What to do: Retype, exactly as they appear below, the lines between the line holding "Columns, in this" and the line holding "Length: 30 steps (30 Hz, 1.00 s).", both ends included.

Recorded information:
*** Begin section ***
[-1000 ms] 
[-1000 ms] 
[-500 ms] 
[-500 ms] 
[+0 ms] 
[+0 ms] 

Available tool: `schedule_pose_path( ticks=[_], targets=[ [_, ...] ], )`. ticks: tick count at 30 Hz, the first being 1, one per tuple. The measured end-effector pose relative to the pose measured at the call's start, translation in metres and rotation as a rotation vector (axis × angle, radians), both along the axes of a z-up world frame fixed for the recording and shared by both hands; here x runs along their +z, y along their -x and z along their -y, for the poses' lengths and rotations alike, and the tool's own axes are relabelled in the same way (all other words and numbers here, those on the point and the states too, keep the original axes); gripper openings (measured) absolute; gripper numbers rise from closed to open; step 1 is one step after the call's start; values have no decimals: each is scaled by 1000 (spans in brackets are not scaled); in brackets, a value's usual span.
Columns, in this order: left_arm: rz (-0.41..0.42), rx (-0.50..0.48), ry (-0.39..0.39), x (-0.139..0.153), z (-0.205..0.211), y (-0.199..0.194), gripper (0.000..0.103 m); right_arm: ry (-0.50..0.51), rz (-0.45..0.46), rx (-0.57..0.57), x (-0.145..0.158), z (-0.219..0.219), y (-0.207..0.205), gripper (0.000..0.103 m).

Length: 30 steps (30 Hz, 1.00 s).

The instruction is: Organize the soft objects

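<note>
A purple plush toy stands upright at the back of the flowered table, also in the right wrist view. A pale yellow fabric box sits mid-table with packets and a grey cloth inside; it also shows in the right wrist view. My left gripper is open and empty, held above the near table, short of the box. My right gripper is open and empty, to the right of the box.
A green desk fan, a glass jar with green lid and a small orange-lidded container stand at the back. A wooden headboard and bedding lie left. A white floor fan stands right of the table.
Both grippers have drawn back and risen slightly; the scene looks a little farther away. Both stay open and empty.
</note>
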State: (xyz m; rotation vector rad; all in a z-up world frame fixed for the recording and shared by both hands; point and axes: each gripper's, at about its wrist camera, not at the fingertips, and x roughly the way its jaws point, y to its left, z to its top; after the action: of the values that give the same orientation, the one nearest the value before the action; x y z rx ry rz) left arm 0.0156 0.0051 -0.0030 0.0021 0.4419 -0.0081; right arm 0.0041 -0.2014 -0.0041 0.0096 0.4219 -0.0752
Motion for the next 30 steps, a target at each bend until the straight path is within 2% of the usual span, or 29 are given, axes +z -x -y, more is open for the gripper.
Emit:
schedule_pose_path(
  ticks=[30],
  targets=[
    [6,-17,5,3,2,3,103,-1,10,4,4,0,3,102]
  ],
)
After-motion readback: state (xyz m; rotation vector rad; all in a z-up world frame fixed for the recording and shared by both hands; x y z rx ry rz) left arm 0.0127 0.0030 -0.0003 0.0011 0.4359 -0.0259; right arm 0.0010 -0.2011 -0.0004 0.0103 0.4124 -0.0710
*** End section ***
Output of the task:
Columns, in this order: left_arm: rz (-0.41..0.42), rx (-0.50..0.48), ry (-0.39..0.39), x (-0.139..0.153), z (-0.205..0.211), y (-0.199..0.194), gripper (0.000..0.103 m); right_arm: ry (-0.50..0.51), rz (-0.45..0.46), rx (-0.57..0.57), x (-0.145..0.158), z (-0.219..0.219), y (-0.207..0.205), gripper (0.000..0.103 m).

Length: 30 steps (30 Hz, 1.00 s).

The complete answer has been given.